Meta deve recuar na aquisição da Manus, startup chinesa de IA, após bloqueio da China, aponta o Wall Street Journal. A medida ocorre em meio a tensões entre Pequim e Washington no setor tecnológico. A transação, anunciada em dezembro, está sob escrutínio regulatório global.

A Manus é apresentada como um agente de IA criado por uma empresa fundada na China e com sede atual em Singapura. O governo chinês anunciou, na segunda-feira, a proibição de investimento estrangeiro na aquisição do projeto Manus e a exigência de desistência do acordo.

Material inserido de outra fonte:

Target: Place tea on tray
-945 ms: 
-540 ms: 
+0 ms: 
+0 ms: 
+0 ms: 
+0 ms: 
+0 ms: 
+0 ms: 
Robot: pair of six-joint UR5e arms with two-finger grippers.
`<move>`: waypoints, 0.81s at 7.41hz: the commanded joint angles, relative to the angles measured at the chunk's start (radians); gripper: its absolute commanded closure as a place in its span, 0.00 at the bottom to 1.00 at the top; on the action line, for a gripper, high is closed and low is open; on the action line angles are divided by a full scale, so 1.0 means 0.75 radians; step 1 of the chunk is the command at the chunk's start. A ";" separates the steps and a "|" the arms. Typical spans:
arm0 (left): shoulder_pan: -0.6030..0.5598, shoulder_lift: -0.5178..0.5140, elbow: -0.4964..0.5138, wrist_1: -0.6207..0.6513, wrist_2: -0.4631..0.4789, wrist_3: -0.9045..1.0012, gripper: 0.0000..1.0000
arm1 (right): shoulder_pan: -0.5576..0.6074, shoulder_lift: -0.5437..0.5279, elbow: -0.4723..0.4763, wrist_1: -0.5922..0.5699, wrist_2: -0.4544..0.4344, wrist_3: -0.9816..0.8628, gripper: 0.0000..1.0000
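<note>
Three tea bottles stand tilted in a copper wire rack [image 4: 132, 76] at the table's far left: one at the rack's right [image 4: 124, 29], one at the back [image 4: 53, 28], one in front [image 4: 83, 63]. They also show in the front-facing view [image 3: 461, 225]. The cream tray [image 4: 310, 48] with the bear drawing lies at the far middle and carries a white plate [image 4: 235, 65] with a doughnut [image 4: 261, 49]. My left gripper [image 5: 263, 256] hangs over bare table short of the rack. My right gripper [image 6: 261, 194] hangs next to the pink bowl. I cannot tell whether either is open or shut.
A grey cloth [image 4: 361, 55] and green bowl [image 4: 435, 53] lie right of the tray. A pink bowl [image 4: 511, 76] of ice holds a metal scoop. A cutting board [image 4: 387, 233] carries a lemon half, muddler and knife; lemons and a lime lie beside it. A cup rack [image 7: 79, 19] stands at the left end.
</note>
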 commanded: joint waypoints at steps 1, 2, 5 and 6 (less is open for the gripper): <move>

A decisão chinês foi comunicada pela Comissão Nacional de Desenvolvimento e Reforma, principal órgão de planejamento econômico do país, sem mencionar explicitamente a Meta. A Meta afirmou à AFP que a transação cumpriu a legislação aplicável e citou a expectativa de resolução adequada da investigação.

O que levou ao recuo e contexto regulatório

Analistas destacaram a corrida tecnológica entre EUA e China como fator decisivo para a reviravolta. Fontes próximas ao tema afirmaram que investidores da Manus já haviam recebido retornos do acordo, o que complica a mudança de planos.

A Meta, dona do Facebook, havia indicado que a aquisição impulsionaria o uso da Manus para alcançar bilhões de usuários e ampliar oportunidades em seus produtos, sem revelar detalhes financeiros. A afirmação foi feita na época do anúncio, em dezembro.